Show that to find Rem(n,4) one just needs to replace n e N with the last two digits of n.
Why is it that only the last three digits of n e N need to be considered when calculating Rem(n,8)?
Hi jezllt,
I am not sure if you are familiar with modulos. The solution relies on the use of it.

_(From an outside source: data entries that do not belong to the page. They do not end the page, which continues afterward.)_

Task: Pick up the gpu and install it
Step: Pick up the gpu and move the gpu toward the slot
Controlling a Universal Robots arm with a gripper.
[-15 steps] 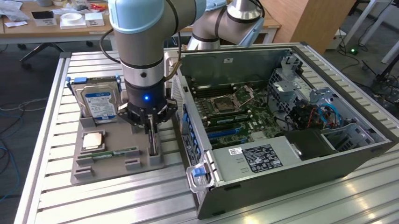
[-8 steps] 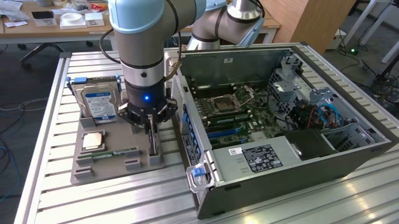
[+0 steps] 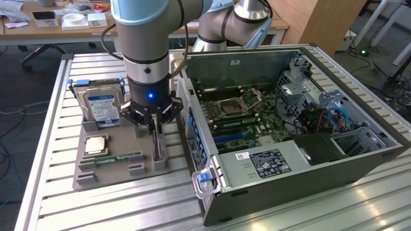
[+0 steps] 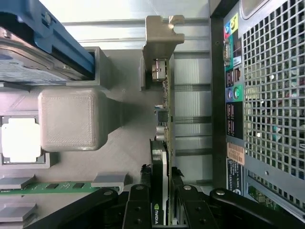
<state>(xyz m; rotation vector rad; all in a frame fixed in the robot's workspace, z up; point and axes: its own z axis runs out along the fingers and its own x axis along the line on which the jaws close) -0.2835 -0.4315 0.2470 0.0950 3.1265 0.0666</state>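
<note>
The gpu (image 3: 157,145) is a thin dark card standing on edge in the grey holder tray (image 3: 90,177), between the hard drive and the open computer case (image 3: 308,166). In the wrist view I see the gpu (image 4: 164,119) edge-on, its silvery end bracket (image 4: 159,43) at the far end. My gripper (image 3: 156,126) reaches straight down onto it. In the wrist view the gripper (image 4: 159,207) has its black fingers (image 4: 138,210) pressed against both faces of the card, shut on it. The card's lower edge still rests in the tray.
A silver hard drive (image 3: 103,108) with a blue-white label stands at the tray's back. A processor chip (image 3: 95,144) and a green memory stick (image 3: 122,158) lie flat on the tray. The case's motherboard (image 3: 237,115) faces up; its rear panel (image 4: 267,95) is close beside the card.
</note>
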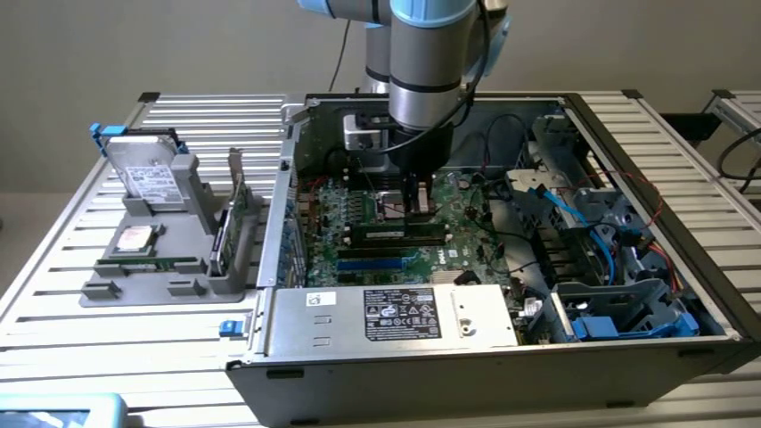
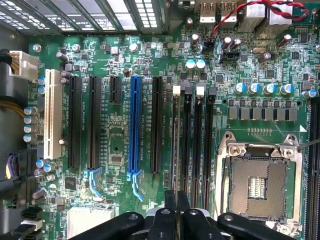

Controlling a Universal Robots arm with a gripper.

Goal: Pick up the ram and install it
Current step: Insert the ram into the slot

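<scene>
On the exterior view's left, a grey fixture (image 1: 102,290) sits on the slatted table (image 1: 71,357). It carries a silver hard drive (image 1: 149,174) standing upright at the back, a smaller drive (image 1: 134,239) lying flat before it, and a narrow green board (image 1: 149,264) low along its front. A green expansion card (image 1: 234,209) stands on edge at the fixture's far side, just beside the open computer case (image 1: 476,374).

Inside the case lies the green motherboard (image 1: 345,241), with a blue slot (image 1: 369,264) (image 2: 134,125) among its long black ones. My claw (image 1: 416,209) (image 2: 176,200) reaches straight down over the board's middle. My fingers are drawn almost together and pinch the top edge of the ram (image 1: 393,234) (image 2: 175,145). The ram stands on edge at the memory slot nearest the long expansion slots, with the other memory slots between it and the bare CPU socket (image 2: 257,185). I cannot tell whether it is pressed fully home.

In front of the motherboard sits the silver power supply (image 1: 393,312), its label facing up. Further to the exterior view's right, blue cables (image 1: 571,214) run toward a grey drive cage (image 1: 618,308).
</scene>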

Show that for the Rem(n,4) you will just need to observe the last two digits of an n digit number. (I'm assuming Rem stands for remainder)
Part 1:
First note that any n digit number can be rewritten using the linear combination of place digits (i.e ones, tens,etc.) multiplied by some power to the 10 ( note the power of 10 is one less the the place of the digit).
Ex: $\displaystyle 439 = 4(10^2)+3(10^1)+9(10^0)$
let x be your n digit number then in the form $\displaystyle x=a_na_{n-1}...a_1a_0 \; n\geq2$ the $\displaystyle a_i 's$ are natural numbers
Then noting the earlier observation
$\displaystyle x= a_n(10^{n-1}) +a_{n-1}(10^{n-2})+...+a_2(10^2)+a_1(10)+a_0$
factoring a $\displaystyle 10^2$ from every term except the last 2 (this is possible since $\displaystyle n \geq3$)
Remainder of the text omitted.